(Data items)
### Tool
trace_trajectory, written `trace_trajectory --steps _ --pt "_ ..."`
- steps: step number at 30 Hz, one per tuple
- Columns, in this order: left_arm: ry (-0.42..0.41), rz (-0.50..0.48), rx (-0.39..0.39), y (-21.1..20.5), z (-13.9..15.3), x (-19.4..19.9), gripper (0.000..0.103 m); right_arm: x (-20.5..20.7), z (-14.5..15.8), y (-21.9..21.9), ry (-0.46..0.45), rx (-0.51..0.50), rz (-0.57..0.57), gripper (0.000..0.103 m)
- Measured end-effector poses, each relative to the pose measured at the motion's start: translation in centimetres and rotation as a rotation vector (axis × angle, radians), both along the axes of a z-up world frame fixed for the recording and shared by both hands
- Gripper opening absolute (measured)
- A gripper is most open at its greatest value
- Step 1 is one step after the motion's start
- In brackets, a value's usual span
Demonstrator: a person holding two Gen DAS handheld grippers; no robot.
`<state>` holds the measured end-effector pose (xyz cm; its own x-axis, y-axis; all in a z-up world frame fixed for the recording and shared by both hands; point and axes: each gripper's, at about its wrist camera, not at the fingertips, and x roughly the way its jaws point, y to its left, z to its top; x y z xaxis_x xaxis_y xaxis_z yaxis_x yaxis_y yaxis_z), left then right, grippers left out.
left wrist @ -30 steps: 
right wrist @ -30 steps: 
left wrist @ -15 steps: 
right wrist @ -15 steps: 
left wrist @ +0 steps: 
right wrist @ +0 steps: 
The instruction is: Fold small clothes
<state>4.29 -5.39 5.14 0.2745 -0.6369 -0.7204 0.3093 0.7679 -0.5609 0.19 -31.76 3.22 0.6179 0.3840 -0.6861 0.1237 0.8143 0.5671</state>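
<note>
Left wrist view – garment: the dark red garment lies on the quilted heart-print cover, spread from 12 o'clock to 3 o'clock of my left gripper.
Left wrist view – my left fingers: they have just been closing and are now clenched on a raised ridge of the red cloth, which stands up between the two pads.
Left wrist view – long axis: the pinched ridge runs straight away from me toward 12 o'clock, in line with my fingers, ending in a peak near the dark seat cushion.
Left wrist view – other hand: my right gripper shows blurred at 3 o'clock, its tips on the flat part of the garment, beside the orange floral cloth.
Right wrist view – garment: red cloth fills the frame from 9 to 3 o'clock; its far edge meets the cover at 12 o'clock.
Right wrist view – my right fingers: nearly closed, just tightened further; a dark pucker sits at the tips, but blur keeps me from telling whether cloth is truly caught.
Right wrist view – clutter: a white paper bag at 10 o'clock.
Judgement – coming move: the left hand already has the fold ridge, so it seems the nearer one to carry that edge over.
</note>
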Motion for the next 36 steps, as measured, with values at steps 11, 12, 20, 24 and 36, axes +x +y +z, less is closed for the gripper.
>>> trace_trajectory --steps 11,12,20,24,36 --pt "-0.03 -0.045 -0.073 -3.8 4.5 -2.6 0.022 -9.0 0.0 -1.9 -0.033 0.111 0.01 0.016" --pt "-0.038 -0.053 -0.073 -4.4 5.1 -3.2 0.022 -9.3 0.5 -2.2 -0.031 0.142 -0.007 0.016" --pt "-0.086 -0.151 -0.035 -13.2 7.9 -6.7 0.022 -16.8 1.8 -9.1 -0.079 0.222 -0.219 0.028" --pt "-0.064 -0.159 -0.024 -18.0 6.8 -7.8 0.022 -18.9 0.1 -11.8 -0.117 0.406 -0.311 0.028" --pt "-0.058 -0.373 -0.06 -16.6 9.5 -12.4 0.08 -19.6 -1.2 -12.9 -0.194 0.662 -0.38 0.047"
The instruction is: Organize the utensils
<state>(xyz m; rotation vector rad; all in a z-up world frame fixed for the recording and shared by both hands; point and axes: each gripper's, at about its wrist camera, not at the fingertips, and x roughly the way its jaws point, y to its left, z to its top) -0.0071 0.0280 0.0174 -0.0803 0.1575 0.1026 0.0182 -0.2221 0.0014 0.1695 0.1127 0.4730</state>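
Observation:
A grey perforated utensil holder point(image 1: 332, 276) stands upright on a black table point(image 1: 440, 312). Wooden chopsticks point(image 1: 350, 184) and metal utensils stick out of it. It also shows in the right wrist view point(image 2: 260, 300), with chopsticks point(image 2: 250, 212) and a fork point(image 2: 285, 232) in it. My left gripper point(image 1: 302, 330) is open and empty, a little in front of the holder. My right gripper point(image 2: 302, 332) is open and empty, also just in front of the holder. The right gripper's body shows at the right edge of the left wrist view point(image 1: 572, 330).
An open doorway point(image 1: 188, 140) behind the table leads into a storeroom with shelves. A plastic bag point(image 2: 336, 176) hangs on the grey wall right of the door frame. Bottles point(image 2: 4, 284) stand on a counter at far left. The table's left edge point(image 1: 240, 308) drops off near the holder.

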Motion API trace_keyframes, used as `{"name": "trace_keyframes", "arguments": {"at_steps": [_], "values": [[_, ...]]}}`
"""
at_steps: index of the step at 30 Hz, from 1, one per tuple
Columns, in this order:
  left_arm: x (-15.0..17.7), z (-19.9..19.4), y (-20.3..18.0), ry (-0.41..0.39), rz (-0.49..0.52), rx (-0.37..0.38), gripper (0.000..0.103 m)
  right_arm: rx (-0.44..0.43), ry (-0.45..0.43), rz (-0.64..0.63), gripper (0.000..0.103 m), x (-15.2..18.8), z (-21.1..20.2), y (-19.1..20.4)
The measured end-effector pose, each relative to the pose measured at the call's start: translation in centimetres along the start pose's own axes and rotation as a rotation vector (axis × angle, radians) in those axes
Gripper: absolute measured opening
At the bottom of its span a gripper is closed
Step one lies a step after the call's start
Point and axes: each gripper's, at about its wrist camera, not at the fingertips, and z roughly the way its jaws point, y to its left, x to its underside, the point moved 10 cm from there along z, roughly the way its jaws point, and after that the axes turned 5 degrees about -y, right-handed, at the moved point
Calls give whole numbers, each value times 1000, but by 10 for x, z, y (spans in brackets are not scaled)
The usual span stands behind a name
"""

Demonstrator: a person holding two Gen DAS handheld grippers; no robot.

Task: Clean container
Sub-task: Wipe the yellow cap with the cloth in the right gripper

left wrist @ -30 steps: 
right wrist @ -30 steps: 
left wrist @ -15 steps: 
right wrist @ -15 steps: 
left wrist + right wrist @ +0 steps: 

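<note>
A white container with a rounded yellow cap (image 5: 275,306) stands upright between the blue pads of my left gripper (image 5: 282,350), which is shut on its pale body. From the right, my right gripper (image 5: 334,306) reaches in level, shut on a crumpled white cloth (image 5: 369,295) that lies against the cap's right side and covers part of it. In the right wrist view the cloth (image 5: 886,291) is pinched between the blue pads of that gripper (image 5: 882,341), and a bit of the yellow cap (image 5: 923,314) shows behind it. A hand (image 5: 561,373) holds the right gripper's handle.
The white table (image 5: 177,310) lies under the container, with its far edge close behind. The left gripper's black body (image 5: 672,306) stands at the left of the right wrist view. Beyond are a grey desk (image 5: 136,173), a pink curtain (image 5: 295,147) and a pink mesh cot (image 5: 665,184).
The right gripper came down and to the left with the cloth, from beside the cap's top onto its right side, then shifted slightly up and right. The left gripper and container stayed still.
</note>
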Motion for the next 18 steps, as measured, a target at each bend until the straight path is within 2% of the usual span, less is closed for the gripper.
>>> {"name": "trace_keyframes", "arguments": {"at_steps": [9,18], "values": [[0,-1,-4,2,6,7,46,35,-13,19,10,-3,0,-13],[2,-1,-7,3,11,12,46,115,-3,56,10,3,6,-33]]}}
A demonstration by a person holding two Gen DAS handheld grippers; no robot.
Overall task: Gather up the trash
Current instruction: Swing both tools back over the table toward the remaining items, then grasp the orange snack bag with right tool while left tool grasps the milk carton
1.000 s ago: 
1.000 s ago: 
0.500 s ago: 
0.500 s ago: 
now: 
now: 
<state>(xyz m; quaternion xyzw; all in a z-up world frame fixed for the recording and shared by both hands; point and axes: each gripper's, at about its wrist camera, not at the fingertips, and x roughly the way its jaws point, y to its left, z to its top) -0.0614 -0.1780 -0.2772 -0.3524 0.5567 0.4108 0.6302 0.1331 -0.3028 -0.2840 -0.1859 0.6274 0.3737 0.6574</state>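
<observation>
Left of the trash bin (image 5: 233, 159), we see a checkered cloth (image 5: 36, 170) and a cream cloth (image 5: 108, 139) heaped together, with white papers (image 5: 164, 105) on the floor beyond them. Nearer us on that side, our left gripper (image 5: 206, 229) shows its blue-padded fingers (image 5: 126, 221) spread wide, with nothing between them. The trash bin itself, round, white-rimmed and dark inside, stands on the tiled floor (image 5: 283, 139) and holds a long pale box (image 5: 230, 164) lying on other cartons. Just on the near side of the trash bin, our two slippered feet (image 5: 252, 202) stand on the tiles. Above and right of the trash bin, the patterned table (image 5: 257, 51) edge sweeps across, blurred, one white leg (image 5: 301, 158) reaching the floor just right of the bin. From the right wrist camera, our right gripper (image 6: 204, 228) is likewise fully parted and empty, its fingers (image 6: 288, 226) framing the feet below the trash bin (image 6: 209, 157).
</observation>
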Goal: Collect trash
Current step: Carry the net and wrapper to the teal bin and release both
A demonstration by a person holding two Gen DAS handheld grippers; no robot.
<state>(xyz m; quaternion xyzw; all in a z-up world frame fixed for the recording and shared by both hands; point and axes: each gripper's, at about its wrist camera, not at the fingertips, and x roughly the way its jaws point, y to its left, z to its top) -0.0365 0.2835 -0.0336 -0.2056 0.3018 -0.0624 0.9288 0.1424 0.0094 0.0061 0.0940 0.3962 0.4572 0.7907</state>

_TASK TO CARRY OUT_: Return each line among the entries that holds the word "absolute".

_REPLY TO THE TASK_:
- Gripper opening absolute (measured)
Gripper: absolute measured opening

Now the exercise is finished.